The world needs to be smarter when it comes to the conservation of water - and there needs to be a big focus on agriculture. Project Alba has committed to saving water by providing efficient tools and techniques to smallholder farmers of Cambodia.

We know that Cambodia farmers have already faced big issues related to climate change and drought. We’re acting now so farmers can face these challenges today and in the future. On this World Water Day focused on nature , we take a look at the top 3 ways Project Alba is conserving water.

1. We switch from hand irrigation to drip irrigation

Smallholder farmers in developing countries traditionally hand water their crops. They often don’t have up to date knowledge about the latest technologies and if they did they are often financial out of reach for farmers earning around $70 a month.

When farmers partner with Project Alba we provide them with drip irrigation at no cost to the farmers to enable them to switch from hand watering. The system has huge benefits, not only does on average 84 litres of water per kg of leafy green vegetables grown but it’s also less time consuming for farmers.

Using drip irrigation the water goes directly to the root of the plant. Many farmers working with us keep fish in their ponds. This adds more benefits to the water, as fish waste provides increased nutrients for plants to thrive. Whilst Project Alba has yet to move into full Aquaponics agriculture, we are looking to test this route by 2019 with our most advanced farmers. Aquaponics is excellent in term of water saving as no water goes to waste!

2. We teach water saving techniques to farmers

Our aim is to enhance the knowledge of farmers and help them with new techniques to grow healthy and clean vegetables. It’s vital farmers understand how to use drip effectively. Our field agents work with them to identify irrigation needs of plants depending on their variety, season (dry/wet), soil texture and growth stage. The irrigation schedule is adapted to these factors.

One of the main techniques we use to save water is mulching. It prevents evaporation of soil moisture. Covering the soil keeps more in the ground and around the plant. More indirectly, techniques that we use in nurseries help to reduce temperatures and slow down soil drying for the seedling production are UV netting and plastic.

Many farmers face water issues in the dry season. Some often run out of water. Our recent introduction to farmers having these issues is to put a cover crop down to maintain soil health and not completely deplete their pond.

3. Targeted production adapted to Cambodia

Before any of our crops make it to the farmers field we conduct a variety of trials. We test crops so we can choose the varieties that best tolerate the conditions in Cambodia.

At present we focus on crops which require the the smallest amount of water yet are in demand and easy for farmers to grow. We’re currently growing lettuce, tomato and cucumber which respectively have a global average water footprint of 130 liters, 180 liters and 240 liters per kilogramme.

For comparison rice has a water footprint of 3,400 liters per kilogramme. The cheese industry accounts for 5,000 liters per kg, chocolate production needs no less than 24,000 liters per kg or the beef industry with 15,500 liters needed for one kg.

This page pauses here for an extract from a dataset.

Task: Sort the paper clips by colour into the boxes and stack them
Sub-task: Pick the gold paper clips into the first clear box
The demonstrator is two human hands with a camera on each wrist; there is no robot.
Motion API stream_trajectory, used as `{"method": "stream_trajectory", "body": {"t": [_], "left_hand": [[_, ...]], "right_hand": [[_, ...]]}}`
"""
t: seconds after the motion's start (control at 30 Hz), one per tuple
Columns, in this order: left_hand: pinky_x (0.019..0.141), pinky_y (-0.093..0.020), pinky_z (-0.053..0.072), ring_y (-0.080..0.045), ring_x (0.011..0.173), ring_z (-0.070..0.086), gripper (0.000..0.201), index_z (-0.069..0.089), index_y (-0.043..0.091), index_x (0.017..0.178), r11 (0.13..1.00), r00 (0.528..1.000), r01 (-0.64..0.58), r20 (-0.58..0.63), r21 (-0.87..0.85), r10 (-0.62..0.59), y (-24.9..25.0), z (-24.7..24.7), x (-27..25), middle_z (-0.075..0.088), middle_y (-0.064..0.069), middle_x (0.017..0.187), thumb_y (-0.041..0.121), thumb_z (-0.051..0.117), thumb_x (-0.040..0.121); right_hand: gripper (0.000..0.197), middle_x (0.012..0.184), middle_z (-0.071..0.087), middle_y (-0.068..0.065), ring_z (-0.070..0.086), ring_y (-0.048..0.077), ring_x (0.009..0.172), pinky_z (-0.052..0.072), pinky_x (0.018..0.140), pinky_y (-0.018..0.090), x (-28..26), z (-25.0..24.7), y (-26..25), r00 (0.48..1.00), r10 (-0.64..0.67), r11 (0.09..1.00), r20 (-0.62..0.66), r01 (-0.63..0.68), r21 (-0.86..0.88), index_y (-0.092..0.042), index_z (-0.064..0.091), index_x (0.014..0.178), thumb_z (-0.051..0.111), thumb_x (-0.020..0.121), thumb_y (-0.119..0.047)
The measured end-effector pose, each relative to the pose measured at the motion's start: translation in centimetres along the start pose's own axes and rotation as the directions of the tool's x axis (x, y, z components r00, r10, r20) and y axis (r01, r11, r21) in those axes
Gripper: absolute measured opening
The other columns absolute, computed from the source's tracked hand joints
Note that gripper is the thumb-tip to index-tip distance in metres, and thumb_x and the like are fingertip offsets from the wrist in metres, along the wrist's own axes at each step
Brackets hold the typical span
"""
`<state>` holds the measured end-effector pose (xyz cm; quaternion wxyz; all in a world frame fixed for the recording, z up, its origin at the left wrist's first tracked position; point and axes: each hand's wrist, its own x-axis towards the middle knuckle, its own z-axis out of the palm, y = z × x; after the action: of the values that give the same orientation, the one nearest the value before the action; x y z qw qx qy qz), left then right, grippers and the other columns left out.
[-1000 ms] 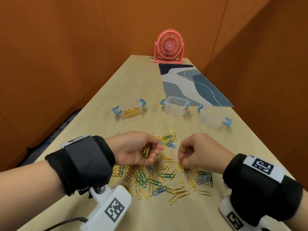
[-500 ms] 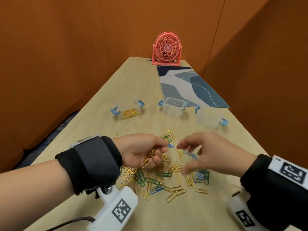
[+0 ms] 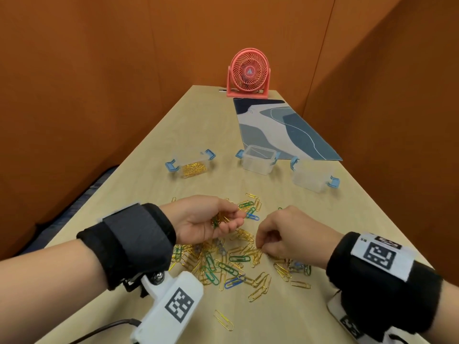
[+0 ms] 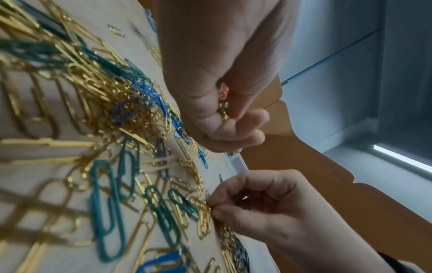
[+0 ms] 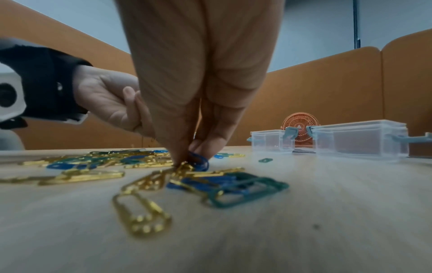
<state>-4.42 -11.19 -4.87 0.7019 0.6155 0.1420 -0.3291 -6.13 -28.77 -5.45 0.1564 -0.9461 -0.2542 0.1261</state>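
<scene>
A heap of gold, green and blue paper clips [image 3: 223, 264] lies on the wooden table [image 3: 173, 135] in front of me. My left hand [image 3: 211, 220] hovers over the heap, its fingers curled round a small bunch of gold clips [image 3: 218, 219]. The same bunch of gold clips [image 4: 223, 109] shows in the left wrist view. My right hand [image 3: 280, 240] is down on the heap, pinching a gold clip [image 4: 204, 208] between thumb and forefinger; the pinch [image 5: 184, 164] also shows in the right wrist view. Three clear boxes stand beyond: the left box [image 3: 191, 166] holds gold clips, the middle box [image 3: 258, 160] and right box [image 3: 310, 176] look empty.
A pink desk fan [image 3: 248, 73] stands at the far end, with a blue patterned mat [image 3: 280, 127] in front of it. Orange partition walls close in both sides. One gold clip [image 3: 223, 320] lies alone near the front edge.
My right hand, spread above the heap half a second ago, has come down and pinched a gold clip. The left hand keeps its bunch and has barely moved.
</scene>
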Motion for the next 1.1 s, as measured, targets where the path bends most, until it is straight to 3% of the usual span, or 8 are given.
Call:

We want to see more farmers grow, quality vegetables in Cambodia and across the world. In Cambodia by growing more vegetables farmers can make more money and have a more positive impact on the environment.

At Project Alba we are committed to long term sustainability and lessening our environmental impact.

Project Alba is recipient of the Securing Water for Food grant - focused on organisations who can produce more food using less water.